Cubano acusado de complicidad en caso de decapitación de una colombiana en Marbella

El cubano ayudó al asesino de la colombiana a trasladarla en una furgoneta hacia la playa donde ocurrió el crimen

Actualizado: Thu, 01/26/2023 - 09:38

 

Un cubano residente en España que responde al nombre de Michael fue arrestado por complicidad en el mediático caso del asesinato en Marbella de la colombiana de 46 años Natalia Mosquera, cuyo cuerpo, sin cabeza ni manos, fue hallado en una playa de ese destino turístico el pasado 8 de enero.

Según el medio español “The Olive Press”, el cubano trabajaba en la zona junto al asesino confeso, el colombiano Leonel Herrera, de 45 años. Ambos eran constructores de un hotel en el polo turístico español.

La policía local ya había confirmado que además del asesino, había otro detenido por complicidad en el caso. Presuntamente el cubano Michael habría trasladado a la víctima con vida en una furgoneta hacia la playa donde ocurrió el crimen.

"Ella seguía viva dentro de la furgoneta por lo que creemos que es la última persona, aparte del exnovio de Natalia, que la vio con vida", explicó un portavoz de la autoridad policial de Marbella.
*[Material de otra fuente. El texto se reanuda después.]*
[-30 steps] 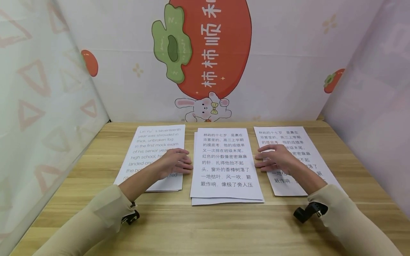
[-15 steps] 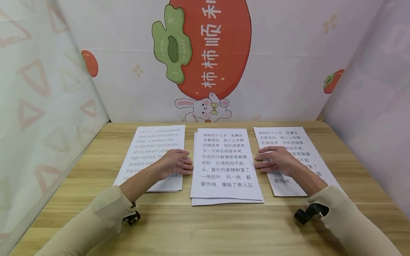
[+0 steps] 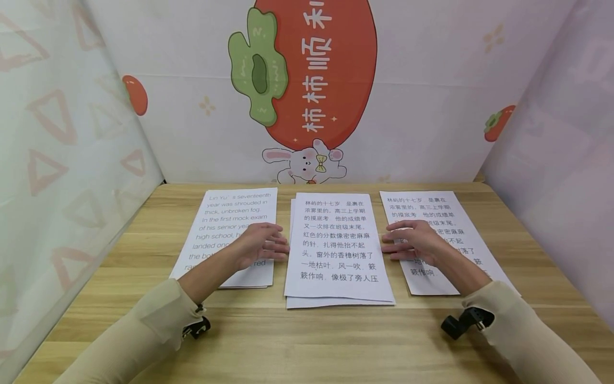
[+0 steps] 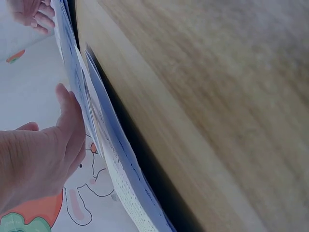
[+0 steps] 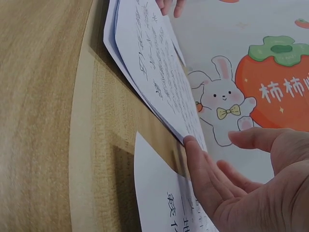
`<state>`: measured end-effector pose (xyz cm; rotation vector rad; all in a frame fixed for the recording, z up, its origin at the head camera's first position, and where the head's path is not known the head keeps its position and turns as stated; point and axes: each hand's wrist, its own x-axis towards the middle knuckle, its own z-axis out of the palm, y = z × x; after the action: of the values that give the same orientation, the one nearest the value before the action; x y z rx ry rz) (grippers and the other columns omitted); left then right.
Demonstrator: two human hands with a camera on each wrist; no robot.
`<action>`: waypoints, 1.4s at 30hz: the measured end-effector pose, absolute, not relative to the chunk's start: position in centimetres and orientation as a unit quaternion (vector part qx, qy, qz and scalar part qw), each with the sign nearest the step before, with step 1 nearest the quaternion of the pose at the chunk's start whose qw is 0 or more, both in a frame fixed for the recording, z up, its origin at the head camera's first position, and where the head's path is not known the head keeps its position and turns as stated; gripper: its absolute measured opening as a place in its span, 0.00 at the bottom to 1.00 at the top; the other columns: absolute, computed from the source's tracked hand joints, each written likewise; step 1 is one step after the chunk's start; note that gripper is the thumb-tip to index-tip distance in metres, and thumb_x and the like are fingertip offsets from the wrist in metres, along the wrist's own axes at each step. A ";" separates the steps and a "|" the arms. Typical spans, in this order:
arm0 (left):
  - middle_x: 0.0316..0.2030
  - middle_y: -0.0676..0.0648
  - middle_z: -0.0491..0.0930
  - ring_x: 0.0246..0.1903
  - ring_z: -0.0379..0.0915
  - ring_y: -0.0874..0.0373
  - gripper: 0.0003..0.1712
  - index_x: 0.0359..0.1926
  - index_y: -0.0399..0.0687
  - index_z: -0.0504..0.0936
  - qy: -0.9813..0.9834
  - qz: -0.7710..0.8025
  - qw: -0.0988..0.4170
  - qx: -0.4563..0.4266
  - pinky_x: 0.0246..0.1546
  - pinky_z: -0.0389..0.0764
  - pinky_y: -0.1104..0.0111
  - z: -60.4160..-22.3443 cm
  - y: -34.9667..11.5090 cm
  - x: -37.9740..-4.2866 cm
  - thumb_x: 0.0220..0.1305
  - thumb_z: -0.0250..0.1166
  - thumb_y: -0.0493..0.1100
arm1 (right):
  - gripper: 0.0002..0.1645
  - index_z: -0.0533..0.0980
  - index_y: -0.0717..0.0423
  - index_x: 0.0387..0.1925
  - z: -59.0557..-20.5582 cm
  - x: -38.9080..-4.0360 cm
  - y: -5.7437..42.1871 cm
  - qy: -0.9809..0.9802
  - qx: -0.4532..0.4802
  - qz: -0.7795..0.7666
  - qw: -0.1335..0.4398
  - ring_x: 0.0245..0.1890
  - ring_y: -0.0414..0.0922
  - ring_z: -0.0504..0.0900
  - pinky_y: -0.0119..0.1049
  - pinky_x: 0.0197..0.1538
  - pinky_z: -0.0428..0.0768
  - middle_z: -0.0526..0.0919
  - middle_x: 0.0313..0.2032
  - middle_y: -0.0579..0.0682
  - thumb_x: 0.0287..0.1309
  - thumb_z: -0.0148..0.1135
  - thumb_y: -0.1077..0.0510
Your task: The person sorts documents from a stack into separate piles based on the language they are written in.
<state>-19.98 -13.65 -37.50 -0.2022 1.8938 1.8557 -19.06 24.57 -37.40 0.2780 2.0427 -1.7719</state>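
Between left hand (image 3: 261, 246) and right hand (image 3: 417, 242), the paper stack (image 3: 337, 248) points lengthwise toward the wall (image 3: 427, 122); fingers (image 5: 201, 171) parted.

Small screened booth (image 3: 187, 138) around a wood-grain table (image 3: 312, 341); the kind of building cannot be told. Enclosure is shown by three upright walls: a white back panel (image 3: 422, 128) printed with an orange-red persimmon (image 3: 331, 64) and a rabbit (image 3: 307, 162), a left panel (image 3: 91, 192) bearing pinkish triangles (image 3: 66, 117), and a pale right panel (image 3: 571, 160).

White backdrop (image 3: 422, 128) with red persimmon (image 3: 347, 69) above rabbit (image 3: 307, 161)
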 end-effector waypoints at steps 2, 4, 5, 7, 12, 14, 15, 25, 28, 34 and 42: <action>0.55 0.31 0.77 0.40 0.86 0.51 0.24 0.70 0.29 0.65 0.692 0.678 0.235 -0.077 0.49 0.89 0.58 -37.5 -13.6 -20.1 0.80 0.48 0.37 | 0.32 0.63 0.69 0.70 -37.4 -19.1 24.6 0.734 0.099 -0.638 0.210 0.44 0.51 0.91 0.44 0.48 0.90 0.90 0.46 0.55 0.71 0.62 0.62; 0.55 0.31 0.78 0.40 0.86 0.51 0.24 0.71 0.30 0.65 0.695 0.677 0.231 -0.078 0.49 0.89 0.58 -37.4 -13.5 -20.2 0.80 0.47 0.36 | 0.33 0.63 0.69 0.70 -37.4 -19.1 24.6 0.735 0.098 -0.638 0.209 0.45 0.51 0.91 0.43 0.48 0.90 0.90 0.46 0.54 0.71 0.62 0.62; 0.55 0.31 0.78 0.41 0.86 0.51 0.24 0.71 0.30 0.65 0.696 0.676 0.229 -0.077 0.50 0.89 0.58 -37.4 -13.5 -20.2 0.80 0.47 0.35 | 0.33 0.63 0.69 0.71 -37.3 -19.1 24.5 0.735 0.098 -0.638 0.209 0.45 0.50 0.91 0.43 0.48 0.90 0.90 0.46 0.54 0.71 0.62 0.61; 0.55 0.32 0.79 0.41 0.85 0.51 0.23 0.70 0.31 0.66 0.698 0.674 0.228 -0.081 0.51 0.88 0.59 -37.3 -13.3 -20.3 0.79 0.47 0.34 | 0.34 0.63 0.69 0.71 -37.3 -19.1 24.5 0.734 0.098 -0.639 0.210 0.45 0.50 0.90 0.43 0.49 0.90 0.89 0.46 0.54 0.71 0.63 0.61; 0.52 0.34 0.81 0.39 0.84 0.53 0.22 0.69 0.30 0.68 0.701 0.672 0.230 -0.068 0.49 0.89 0.61 -37.4 -13.0 -20.6 0.77 0.50 0.30 | 0.35 0.62 0.69 0.72 -37.5 -19.3 24.3 0.729 0.092 -0.644 0.211 0.45 0.48 0.90 0.42 0.50 0.89 0.89 0.46 0.53 0.70 0.64 0.61; 0.48 0.36 0.82 0.37 0.84 0.55 0.22 0.67 0.29 0.69 0.702 0.671 0.229 -0.063 0.46 0.89 0.63 -37.5 -12.8 -20.7 0.76 0.52 0.29 | 0.35 0.62 0.69 0.72 -37.6 -19.3 24.3 0.729 0.089 -0.646 0.208 0.43 0.46 0.90 0.42 0.50 0.89 0.89 0.46 0.53 0.71 0.63 0.61; 0.45 0.37 0.83 0.36 0.83 0.55 0.22 0.67 0.29 0.70 0.703 0.671 0.229 -0.061 0.44 0.89 0.64 -37.6 -12.8 -20.7 0.75 0.54 0.28 | 0.35 0.62 0.69 0.72 -37.6 -19.3 24.2 0.729 0.088 -0.647 0.207 0.42 0.45 0.90 0.41 0.50 0.89 0.89 0.45 0.52 0.71 0.63 0.61; 0.42 0.39 0.87 0.30 0.81 0.58 0.24 0.61 0.30 0.73 0.748 0.625 0.217 -0.047 0.32 0.83 0.70 -38.0 -11.8 -20.6 0.65 0.66 0.25 | 0.32 0.63 0.69 0.70 -38.1 -19.5 24.0 0.726 0.082 -0.652 0.204 0.39 0.43 0.90 0.37 0.48 0.89 0.90 0.41 0.49 0.71 0.63 0.63; 0.43 0.38 0.88 0.29 0.81 0.59 0.24 0.60 0.30 0.74 0.750 0.625 0.213 -0.047 0.31 0.84 0.71 -38.2 -11.7 -20.5 0.64 0.66 0.24 | 0.32 0.64 0.69 0.69 -38.1 -19.5 23.9 0.722 0.087 -0.655 0.205 0.39 0.43 0.90 0.37 0.47 0.90 0.90 0.40 0.49 0.70 0.64 0.63; 0.40 0.41 0.88 0.30 0.83 0.57 0.23 0.59 0.30 0.75 0.751 0.623 0.215 -0.046 0.34 0.86 0.68 -38.2 -11.6 -20.5 0.64 0.66 0.25 | 0.32 0.64 0.68 0.69 -38.1 -19.4 23.8 0.714 0.099 -0.660 0.213 0.39 0.44 0.90 0.39 0.45 0.90 0.90 0.40 0.51 0.70 0.65 0.63; 0.44 0.38 0.87 0.37 0.86 0.54 0.13 0.52 0.32 0.75 0.744 0.625 0.233 -0.036 0.39 0.88 0.65 -38.5 -11.5 -20.6 0.68 0.60 0.26 | 0.32 0.63 0.68 0.69 -38.0 -19.3 23.8 0.712 0.092 -0.660 0.221 0.39 0.45 0.90 0.39 0.44 0.90 0.90 0.42 0.53 0.70 0.63 0.64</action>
<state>-20.60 -11.49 -38.48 -0.0994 2.0444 1.7179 -19.30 23.79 -38.01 0.2556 1.9676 -1.8255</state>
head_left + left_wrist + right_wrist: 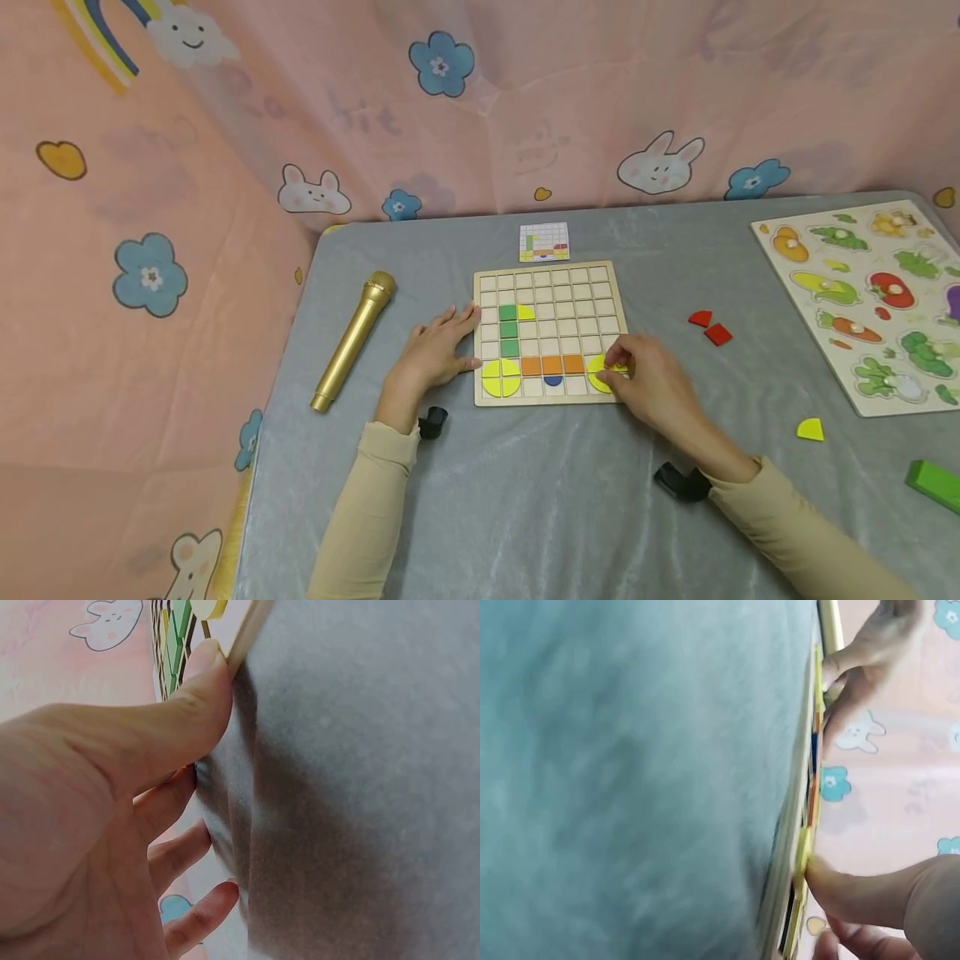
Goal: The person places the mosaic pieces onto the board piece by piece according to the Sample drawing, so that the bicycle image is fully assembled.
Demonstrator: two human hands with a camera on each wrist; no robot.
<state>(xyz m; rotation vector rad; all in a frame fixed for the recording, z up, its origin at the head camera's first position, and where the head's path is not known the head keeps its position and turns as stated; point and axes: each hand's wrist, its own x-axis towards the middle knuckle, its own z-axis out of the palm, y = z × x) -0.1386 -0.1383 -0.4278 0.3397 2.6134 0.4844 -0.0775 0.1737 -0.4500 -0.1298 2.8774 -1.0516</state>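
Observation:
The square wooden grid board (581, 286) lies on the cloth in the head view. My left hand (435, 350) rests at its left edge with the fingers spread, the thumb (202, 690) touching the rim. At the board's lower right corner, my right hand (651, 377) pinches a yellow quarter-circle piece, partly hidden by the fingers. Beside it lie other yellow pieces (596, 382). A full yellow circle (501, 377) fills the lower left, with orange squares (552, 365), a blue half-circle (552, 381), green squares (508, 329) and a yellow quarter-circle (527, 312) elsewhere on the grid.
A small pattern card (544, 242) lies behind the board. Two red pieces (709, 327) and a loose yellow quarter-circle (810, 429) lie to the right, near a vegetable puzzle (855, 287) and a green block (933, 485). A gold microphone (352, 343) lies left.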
La víctima, Natalia, había arribado a Marbella hacía cinco años para ayudar económicamente a sus dos hijos en Colombia. Era enfermera de profesión, aunque en España se dedicó al cuidado de ancianos y a labores de limpieza del hogar. Mantuvo una relación de apenas cinco meses con el asesino, con quien rompió tras comprobar su alto grado de violencia.

La Policía Nacional española recibió una llamada a las 17.00 horas del 8 de enero por parte de un grupo de personas que se encontraban en la playa y se percataron de que en medio de las olas flotaba un cuerpo decapitado, sin manos y, al parecer, con el abdomen destripado. El asesino hizo todo lo posible para que el cuerpo fuera difícil de identificar.

Los familiares de la víctima habían denunciado su desaparición, declarando además que Natalia recibía constantes amenazas de su expareja. Este tenía una orden de alejamiento, pero la llamaba constantemente para amenazarla.

“Si lo hubieran dejado en la cárcel, ella estaría aún con nosotros”, lamentó su sobrina, Karen Etayo.

El asesino confeso está detenido por asesinato, mientras que el cubano cómplice ha sufí liberado bajo fianza en espera del juicio. La furgoneta en la que trasladó a la víctima fue localizada e inspeccionada en Madrid.